Weekly Readings #15

12 minute read


Confident execution framework; explananda as differences; online decision tree induction; hybrid AI design patterns.

📝 Papers

Chernova, Sonia, and Manuela Veloso. “Confidence-Based Policy Learning from Demonstration Using Gaussian Mixture Models.” In Proceedings of the 6th International Joint Conference on Autonomous Agents and Multiagent Systems - AAMAS ’07, 1. Honolulu, Hawaii: ACM Press, 2007.

Introduce the confident execution framework for the interactive learning of behavioural policies from demonstration (in this case, by a human). For each action in the discrete action space, the student agent periodically re-fits a Gaussian mixture model over the state space using the expectation-maximisation algorithm. Initially, it does this using collected observation data alone, but once its prediction accuracy exceeds a threshold, the training process moves into the ‘confident execution phase’. Here, the agent itself chooses actions to take (by identifying the maximum-likelihood Gaussian mixture), unless its confidence is below a fixed value, in which case it defers to the human teacher, adds the newly-created datapoint to its training set, and re-fits. Thus we have a system of variable autonomy that can be smoothly modulated via the choice of thresholds.

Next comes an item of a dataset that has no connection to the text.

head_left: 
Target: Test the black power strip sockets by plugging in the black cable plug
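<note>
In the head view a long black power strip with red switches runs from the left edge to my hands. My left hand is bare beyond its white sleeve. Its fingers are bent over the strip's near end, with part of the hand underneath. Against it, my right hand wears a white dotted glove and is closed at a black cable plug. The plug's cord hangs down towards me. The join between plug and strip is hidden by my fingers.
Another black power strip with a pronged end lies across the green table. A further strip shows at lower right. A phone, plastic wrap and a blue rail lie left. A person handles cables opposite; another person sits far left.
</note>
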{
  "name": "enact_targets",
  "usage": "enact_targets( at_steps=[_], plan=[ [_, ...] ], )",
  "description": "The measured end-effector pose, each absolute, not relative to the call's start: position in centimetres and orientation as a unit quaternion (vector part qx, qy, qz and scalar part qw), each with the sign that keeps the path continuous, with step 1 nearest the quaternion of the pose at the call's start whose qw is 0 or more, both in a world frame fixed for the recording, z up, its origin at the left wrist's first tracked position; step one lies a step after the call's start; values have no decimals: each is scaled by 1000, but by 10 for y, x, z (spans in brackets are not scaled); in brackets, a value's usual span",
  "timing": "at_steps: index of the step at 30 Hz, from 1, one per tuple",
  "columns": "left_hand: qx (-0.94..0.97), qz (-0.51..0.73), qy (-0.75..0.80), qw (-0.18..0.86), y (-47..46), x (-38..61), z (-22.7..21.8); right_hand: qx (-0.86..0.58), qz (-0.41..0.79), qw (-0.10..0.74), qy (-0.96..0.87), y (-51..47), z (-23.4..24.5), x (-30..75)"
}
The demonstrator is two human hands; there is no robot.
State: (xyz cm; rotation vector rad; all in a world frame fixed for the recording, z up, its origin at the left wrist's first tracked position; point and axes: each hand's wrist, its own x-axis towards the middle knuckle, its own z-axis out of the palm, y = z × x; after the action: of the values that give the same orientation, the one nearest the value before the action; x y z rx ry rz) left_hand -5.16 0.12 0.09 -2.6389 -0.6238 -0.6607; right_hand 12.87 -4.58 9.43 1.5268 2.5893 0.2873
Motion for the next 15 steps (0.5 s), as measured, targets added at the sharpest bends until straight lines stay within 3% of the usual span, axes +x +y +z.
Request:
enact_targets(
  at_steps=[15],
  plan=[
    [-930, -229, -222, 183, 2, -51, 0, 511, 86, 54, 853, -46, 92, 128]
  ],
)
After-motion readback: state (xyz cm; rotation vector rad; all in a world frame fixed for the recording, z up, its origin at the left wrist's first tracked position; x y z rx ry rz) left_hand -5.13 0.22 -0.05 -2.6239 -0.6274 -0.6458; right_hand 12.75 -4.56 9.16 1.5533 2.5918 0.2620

The trickiest technical aspect of the training process is the choice of number of components for each Gaussian mixture (which may differ between actions). This is addressed by concurrently fitting a range of models with different numbers, and picking the optimal one using the Akaike Information Criterion.

In a couple of experimental environments (corridor navigation and motorway lane-changing), the main stated benefit of the framework over non-interactive learning is sample efficiency: by focusing on areas of uncertainty, we seem to be able to reduce the amount of demonstration data required to achieve a given prediction accuracy. [In general though, we see remarkably little actual performance improvement. Perhaps this is because by waiting until confidence is below a threshold to train, we risk missing where the critical mistake is made? We’ve already fallen off the distribution at this point.]

Hesslow, Germund. “The Problem of Causal Selection.” In Contemporary Science and Natural Explanation. Commonsense Conceptions of Causality, edited by Denis J. Hilton. Harvester Press, 1988.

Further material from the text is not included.